§ Work to be completed
For this exercise, restate word for word only the lines from the first line of the data to the line containing "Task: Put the".
_ _ _ _ _
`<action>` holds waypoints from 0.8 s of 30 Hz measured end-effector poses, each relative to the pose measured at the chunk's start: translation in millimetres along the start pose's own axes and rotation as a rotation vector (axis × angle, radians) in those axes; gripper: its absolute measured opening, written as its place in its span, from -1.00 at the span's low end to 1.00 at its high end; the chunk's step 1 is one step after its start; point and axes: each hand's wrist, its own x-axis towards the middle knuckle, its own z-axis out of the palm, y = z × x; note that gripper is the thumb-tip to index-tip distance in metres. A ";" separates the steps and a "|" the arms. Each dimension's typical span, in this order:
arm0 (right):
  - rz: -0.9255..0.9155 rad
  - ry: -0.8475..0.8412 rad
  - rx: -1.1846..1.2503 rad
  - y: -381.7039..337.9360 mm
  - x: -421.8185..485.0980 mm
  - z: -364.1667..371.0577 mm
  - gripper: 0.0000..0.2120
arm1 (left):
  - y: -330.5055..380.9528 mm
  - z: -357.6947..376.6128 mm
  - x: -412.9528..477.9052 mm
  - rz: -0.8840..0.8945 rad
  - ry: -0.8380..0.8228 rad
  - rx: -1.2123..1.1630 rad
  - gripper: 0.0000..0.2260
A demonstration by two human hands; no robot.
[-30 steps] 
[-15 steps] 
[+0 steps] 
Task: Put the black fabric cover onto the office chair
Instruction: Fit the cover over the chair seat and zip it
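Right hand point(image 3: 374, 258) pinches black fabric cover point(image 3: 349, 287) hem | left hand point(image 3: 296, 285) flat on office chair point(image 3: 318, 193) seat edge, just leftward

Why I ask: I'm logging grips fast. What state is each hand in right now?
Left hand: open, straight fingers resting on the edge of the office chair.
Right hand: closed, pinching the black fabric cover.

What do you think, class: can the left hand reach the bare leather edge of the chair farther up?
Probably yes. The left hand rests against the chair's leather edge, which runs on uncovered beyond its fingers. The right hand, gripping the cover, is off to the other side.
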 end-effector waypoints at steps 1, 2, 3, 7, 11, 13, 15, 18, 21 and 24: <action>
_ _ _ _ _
§ Reply
`<action>` holds waypoints from 0.8 s of 30 Hz measured end-effector poses, each relative to the pose measured at the chunk's start: translation in millimetres along the start pose's own axes and rotation as a rotation vector (axis × angle, radians) in those axes; gripper: its absolute measured opening, written as its place in its span, from -1.00 at the span's low end to 1.00 at its high end; the chunk's step 1 is one step after its start; point and axes: each hand's wrist, its own x-axis towards the middle knuckle, its own z-axis out of the palm, y = z × x; note that gripper is the thumb-tip to index-tip distance in metres. A ";" separates the steps and a "|" the arms. Each dimension's typical span, in this order:
arm0 (right):
  - rz: -0.9255..0.9155 rad
  - ry: -0.8475..0.8412 rad
  - rx: -1.1846..1.2503 rad
  - y: -381.7039..337.9360 mm
  - x: -421.8185..485.0980 mm
  - z: -364.1667..371.0577 mm
  - gripper: 0.0000..0.2120
arm1 (left):
  - y: -330.5055..380.9528 mm
  - z: -357.6947..376.6128 mm
  - x: -412.9528..477.9052 mm
  - rz: -0.8840..0.8945 rad
  - ry: -0.8380..0.8228 rad
  - rx: -1.2123..1.1630 rad
  - gripper: 0.0000..0.2260
A demonstration by two human hands; no robot.
[-30 steps] 
[-15 steps] 
[+0 steps] 
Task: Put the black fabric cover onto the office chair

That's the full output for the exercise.